Every line of the records that holds the word "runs" should be copied out.

Source material: Begin

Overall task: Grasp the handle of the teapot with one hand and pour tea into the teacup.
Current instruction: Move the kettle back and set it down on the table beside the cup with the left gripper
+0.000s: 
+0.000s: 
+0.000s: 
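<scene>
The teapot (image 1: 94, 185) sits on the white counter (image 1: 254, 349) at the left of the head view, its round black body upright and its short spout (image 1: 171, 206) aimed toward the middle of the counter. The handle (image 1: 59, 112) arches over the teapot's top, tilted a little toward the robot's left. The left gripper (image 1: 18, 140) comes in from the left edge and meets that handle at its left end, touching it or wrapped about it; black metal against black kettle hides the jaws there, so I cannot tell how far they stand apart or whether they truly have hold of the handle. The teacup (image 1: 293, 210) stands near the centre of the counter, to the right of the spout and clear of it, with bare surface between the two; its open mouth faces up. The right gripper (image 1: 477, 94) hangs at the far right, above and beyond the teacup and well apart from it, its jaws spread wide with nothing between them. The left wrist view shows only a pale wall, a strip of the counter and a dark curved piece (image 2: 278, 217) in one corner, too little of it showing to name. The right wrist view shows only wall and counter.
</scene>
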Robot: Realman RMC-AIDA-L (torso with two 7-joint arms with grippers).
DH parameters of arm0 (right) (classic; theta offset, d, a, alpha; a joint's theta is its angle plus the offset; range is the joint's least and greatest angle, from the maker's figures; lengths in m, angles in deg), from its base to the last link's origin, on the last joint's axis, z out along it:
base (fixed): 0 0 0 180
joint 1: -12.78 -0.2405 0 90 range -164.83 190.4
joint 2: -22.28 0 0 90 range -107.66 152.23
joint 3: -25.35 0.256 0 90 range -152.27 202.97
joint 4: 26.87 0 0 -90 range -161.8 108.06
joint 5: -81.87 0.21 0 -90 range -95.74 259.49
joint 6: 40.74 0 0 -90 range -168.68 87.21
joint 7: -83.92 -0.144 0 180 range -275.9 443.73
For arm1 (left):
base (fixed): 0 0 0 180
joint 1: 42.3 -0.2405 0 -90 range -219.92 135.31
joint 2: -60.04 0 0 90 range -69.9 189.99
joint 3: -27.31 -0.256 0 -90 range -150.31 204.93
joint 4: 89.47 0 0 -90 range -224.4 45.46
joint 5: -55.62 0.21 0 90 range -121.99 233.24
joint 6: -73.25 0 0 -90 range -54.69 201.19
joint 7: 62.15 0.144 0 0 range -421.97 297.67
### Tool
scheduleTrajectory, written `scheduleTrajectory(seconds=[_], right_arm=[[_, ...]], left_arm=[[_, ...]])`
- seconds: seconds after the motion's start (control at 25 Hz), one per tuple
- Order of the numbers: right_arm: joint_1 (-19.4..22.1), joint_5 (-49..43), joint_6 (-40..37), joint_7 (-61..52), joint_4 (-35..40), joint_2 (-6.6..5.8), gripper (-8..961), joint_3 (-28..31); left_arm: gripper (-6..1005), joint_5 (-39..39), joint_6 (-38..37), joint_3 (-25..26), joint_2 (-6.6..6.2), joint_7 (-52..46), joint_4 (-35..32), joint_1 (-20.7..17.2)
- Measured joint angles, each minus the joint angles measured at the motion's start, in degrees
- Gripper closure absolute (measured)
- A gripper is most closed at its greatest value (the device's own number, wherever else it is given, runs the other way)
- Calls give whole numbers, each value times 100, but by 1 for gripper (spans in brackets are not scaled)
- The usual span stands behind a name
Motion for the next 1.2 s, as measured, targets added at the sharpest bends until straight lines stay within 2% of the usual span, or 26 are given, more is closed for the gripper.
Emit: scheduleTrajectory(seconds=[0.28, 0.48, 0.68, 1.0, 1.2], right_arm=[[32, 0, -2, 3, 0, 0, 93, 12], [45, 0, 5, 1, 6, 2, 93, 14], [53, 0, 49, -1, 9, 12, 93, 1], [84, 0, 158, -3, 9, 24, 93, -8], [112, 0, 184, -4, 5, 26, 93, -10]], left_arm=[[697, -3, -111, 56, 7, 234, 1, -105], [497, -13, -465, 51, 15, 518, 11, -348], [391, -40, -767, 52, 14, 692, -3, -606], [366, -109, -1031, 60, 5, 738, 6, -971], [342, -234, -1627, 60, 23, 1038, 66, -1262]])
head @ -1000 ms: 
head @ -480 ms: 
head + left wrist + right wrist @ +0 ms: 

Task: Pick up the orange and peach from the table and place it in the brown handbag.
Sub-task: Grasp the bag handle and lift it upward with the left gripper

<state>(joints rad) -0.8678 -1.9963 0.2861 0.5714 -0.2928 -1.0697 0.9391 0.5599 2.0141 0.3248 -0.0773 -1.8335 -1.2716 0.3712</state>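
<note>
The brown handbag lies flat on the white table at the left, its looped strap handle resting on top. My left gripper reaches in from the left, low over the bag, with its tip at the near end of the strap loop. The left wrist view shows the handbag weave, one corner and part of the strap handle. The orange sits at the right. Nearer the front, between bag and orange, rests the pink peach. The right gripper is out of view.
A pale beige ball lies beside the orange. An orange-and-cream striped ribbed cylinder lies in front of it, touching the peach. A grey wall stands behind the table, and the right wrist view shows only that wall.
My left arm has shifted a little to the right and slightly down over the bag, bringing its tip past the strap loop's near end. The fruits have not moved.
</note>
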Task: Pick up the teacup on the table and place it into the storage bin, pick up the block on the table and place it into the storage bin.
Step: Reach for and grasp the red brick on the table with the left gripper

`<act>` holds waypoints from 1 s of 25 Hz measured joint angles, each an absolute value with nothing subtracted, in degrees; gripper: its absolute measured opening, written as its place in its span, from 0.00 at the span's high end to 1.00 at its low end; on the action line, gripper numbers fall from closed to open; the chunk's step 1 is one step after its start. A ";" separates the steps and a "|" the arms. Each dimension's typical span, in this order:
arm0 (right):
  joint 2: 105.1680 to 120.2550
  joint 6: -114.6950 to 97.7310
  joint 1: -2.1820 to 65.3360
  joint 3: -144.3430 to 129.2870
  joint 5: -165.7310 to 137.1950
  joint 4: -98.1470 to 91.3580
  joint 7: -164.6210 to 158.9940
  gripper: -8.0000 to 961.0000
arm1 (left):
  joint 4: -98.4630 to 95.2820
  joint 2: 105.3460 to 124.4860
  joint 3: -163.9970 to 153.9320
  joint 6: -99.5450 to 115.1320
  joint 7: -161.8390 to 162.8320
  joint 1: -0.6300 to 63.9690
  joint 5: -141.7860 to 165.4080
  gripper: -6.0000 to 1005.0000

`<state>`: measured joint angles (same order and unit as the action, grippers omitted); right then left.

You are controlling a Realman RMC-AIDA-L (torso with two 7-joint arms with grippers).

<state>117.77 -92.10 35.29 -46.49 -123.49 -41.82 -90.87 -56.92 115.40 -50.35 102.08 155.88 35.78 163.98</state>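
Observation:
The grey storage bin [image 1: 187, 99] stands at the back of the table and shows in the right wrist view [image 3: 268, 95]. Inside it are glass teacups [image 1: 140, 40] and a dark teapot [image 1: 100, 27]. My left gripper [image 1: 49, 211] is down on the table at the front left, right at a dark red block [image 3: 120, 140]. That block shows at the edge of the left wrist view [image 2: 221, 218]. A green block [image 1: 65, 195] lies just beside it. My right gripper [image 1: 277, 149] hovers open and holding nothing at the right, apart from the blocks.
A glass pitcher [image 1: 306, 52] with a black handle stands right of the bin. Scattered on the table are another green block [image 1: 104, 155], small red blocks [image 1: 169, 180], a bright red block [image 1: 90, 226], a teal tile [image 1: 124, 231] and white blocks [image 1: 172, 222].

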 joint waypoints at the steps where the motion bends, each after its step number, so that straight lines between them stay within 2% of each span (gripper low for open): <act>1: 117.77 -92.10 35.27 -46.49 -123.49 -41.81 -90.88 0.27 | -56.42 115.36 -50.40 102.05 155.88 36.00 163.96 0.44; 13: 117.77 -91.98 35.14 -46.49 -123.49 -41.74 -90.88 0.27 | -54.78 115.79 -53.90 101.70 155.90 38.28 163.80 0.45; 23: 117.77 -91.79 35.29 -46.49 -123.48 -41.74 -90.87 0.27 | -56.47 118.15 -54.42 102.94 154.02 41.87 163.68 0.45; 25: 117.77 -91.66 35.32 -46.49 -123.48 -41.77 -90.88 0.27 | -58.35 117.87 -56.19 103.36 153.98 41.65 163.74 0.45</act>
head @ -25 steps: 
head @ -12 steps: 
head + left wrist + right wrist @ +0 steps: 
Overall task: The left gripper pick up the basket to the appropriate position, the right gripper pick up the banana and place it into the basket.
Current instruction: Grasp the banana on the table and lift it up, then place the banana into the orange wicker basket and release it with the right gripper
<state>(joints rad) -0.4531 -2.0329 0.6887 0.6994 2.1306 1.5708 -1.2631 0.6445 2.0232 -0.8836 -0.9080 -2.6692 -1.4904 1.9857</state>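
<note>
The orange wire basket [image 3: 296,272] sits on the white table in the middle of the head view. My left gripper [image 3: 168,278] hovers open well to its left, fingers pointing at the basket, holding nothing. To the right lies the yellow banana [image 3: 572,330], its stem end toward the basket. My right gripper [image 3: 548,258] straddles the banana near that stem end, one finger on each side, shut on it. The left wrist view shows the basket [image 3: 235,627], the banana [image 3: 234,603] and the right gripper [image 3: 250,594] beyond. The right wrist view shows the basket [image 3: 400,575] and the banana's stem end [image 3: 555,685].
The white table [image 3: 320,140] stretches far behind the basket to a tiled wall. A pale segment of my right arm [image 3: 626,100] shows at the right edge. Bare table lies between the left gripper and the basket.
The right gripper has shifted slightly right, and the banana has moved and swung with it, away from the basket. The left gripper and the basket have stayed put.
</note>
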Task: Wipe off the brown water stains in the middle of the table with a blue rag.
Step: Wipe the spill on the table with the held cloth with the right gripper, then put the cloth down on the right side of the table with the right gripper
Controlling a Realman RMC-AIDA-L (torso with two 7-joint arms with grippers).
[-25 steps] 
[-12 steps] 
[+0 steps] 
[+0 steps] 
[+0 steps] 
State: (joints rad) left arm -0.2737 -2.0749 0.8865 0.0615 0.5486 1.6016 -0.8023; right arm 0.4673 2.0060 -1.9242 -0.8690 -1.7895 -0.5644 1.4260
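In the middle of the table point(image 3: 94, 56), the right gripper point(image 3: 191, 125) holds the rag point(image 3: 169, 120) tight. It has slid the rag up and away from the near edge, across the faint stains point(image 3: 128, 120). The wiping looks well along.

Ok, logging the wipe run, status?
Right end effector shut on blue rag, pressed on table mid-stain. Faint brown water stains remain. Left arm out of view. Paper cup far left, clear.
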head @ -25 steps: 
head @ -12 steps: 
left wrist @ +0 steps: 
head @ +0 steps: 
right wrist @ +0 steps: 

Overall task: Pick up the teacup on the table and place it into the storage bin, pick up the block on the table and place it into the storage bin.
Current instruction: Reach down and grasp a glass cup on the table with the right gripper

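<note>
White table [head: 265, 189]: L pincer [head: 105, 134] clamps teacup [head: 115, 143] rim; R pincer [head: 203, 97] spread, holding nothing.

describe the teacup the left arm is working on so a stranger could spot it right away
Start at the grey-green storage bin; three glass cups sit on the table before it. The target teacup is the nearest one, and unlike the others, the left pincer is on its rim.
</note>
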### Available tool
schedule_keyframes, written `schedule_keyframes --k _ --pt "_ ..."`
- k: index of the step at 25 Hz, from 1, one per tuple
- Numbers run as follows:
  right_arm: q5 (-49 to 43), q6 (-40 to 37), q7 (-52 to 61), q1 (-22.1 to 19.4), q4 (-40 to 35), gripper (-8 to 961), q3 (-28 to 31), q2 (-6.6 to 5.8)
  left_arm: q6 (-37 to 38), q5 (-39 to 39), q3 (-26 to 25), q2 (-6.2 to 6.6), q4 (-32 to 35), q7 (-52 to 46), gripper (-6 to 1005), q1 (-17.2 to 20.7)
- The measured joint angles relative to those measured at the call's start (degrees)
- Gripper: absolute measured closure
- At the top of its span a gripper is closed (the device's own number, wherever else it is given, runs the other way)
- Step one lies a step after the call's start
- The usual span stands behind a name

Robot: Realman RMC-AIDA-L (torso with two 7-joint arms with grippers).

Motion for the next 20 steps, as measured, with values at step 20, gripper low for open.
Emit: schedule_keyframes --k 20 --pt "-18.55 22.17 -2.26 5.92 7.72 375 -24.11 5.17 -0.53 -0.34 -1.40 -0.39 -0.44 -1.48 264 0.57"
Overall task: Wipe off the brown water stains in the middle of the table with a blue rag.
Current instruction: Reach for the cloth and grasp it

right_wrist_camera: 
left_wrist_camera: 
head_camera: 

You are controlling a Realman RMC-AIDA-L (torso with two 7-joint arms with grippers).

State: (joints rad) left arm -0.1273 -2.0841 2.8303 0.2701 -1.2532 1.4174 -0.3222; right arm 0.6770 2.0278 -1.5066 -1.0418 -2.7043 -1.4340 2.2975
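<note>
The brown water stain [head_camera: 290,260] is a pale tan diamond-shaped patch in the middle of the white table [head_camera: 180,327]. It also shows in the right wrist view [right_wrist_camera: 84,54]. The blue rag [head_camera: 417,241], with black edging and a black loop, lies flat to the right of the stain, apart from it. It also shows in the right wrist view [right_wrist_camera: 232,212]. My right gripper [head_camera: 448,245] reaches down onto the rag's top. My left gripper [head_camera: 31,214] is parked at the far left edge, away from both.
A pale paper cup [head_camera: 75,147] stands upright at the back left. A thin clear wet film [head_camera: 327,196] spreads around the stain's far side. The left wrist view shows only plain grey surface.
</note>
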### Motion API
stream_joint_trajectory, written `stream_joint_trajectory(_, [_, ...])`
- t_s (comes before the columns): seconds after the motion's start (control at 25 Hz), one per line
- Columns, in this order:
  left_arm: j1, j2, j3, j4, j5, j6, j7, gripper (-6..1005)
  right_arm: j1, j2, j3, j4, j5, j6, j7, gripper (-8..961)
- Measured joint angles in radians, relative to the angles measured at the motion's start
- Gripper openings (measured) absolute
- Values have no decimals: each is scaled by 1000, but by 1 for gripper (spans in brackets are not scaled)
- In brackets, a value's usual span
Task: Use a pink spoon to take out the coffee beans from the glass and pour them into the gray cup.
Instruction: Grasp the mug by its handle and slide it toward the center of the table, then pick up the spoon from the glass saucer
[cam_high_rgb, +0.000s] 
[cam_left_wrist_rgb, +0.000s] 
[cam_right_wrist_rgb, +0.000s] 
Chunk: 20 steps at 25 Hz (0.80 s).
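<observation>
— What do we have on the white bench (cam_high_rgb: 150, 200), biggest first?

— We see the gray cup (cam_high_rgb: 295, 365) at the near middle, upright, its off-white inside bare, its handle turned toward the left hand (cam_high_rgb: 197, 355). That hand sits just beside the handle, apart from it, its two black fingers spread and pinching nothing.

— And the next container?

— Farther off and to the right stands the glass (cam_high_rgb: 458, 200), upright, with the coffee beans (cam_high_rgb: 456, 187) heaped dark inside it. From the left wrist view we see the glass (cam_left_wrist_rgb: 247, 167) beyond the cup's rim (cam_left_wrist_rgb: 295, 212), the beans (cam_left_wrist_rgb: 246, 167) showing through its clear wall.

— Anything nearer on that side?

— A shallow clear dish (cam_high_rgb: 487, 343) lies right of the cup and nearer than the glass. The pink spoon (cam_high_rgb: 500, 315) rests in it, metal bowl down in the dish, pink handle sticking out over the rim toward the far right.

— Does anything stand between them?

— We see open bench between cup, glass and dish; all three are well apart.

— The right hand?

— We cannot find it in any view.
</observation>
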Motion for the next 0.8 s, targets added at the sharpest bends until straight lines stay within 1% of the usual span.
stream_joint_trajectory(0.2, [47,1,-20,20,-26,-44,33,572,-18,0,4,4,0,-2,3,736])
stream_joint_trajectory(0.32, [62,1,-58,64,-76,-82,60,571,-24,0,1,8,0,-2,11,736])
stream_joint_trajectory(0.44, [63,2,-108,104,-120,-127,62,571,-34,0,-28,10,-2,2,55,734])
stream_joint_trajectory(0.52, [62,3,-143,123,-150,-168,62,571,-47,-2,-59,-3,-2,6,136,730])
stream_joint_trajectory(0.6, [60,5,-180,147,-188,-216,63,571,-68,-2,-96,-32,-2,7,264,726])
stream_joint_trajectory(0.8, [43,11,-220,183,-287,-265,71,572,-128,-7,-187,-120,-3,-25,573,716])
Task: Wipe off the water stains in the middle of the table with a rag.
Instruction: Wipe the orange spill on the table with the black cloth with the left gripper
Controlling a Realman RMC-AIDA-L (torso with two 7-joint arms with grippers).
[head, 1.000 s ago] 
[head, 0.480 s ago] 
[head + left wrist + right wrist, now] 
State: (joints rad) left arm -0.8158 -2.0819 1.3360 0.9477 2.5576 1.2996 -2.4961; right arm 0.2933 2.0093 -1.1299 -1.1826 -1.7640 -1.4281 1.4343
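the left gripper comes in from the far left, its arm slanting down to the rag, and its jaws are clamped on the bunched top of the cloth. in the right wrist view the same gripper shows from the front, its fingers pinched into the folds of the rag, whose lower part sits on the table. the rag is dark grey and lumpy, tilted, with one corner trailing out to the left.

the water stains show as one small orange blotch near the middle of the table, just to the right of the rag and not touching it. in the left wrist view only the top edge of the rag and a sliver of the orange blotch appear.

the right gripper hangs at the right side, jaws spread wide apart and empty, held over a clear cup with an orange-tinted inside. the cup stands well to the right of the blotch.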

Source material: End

__Response to the task__:
- A gripper is most closed at its greatest value (the device's own number, wherever else it is given, runs the other way)
- At the top of its span a gripper is closed (the device's own number, wherever else it is given, runs the other way)

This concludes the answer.